Commercial property owners are a prime target for Pulse, as are public institutions with many buildings such as health and education departments and universities. Pulse designed energy efficiency programs for the Vancouver Olympics, and company representatives are off to London to advise Olympic officials on the 2012 Summer Games.

The B.C. government and Vancouver-area municipalities have made promoting clean energy a key policy objective. The federal attitude toward clean energy is more ambivalent.

Ottawa's Sustainable Technology Development Fund gave money to Pulse. But the best way to spur clean energy would be to price carbon emissions, either by a tax or a cap-and-trade system, neither of which appeals to the Harper government. Climate change for the Harperites, after all, is a subject best avoided or played down.

"Not having national action generally slows things down," Mr. Helliwell says. "This is the way the world is going, so why don't we figure out how to get ahead?" Good question. He adds about carbon pricing: "People should pay an appropriate price for something that will ultimately hurt them."

Mr. Helliwell wanted a company not dependent on the vagaries of government policies or subsidies, such as solar or wind energy.

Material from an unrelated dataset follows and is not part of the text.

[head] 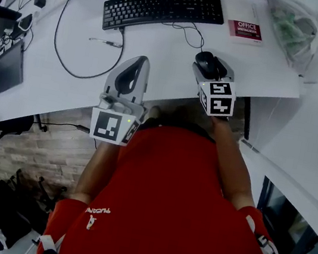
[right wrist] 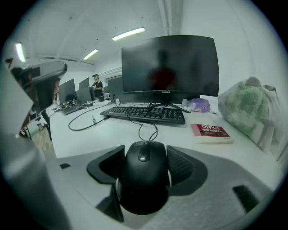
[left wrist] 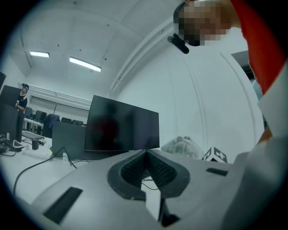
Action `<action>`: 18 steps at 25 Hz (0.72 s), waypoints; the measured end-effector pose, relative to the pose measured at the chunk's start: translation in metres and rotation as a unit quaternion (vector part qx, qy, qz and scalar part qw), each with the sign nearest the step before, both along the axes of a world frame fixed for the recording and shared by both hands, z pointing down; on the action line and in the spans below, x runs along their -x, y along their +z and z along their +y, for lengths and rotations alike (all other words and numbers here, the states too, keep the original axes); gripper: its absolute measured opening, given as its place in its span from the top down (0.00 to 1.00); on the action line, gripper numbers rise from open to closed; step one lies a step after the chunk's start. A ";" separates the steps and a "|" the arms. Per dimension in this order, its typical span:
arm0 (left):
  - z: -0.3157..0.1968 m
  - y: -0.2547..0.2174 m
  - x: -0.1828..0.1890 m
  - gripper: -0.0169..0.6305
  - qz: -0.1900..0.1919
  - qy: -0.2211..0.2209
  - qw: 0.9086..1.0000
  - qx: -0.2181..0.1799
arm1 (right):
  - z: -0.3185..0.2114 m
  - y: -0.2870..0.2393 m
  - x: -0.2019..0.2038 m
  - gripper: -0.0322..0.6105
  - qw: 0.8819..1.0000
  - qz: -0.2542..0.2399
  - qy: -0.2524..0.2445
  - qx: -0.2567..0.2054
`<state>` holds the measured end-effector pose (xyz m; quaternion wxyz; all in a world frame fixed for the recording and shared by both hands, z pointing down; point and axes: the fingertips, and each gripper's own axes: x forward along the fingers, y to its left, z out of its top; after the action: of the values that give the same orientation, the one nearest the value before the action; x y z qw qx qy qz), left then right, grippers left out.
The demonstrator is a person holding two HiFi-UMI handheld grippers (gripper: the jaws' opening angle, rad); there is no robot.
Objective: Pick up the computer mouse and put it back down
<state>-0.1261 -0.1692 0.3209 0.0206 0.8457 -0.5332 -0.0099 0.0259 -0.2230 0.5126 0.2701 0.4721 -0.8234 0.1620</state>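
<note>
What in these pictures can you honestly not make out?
- Head view: the right gripper covers most of the mouse, so whether it touches the desk is unclear.
- Right gripper view: the mouse's own body hides its underside.
- Both views: contents of the plastic bag are too blurred.

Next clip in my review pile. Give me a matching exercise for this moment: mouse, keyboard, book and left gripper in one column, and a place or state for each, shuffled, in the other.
Column one:
1. mouse
2. keyboard
3. book
4. left gripper

Column two:
A. jaws together, nothing in them
B. red cover, lying on the desk to the right of the keyboard
C. between the jaws of the right gripper
D. black, lying in front of the monitor

Pairs: 1-C, 2-D, 3-B, 4-A
</note>
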 end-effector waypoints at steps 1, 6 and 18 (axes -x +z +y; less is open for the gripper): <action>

Energy efficiency improvements, by contrast, are all about self-interest for companies and individuals. And companies are sometimes helped by a region's reputation. Being from B.C., he says, gains Pulse a good hearing in places such as California, because of the province's reputation in the fight against climate change.

Who knows where Pulse Energy will be in five years? The free market is a dynamic - sometimes cruel - place, full of competitors in a field that common sense dictates will be a growing one. But if the past five years offer any guide, the marriage of venture capital, some government money, smart people with a cause, and a solid business plan should mean good days ahead for Pulse and maybe, some day, a company of some size headquartered in Vancouver, owned by Vancouverites.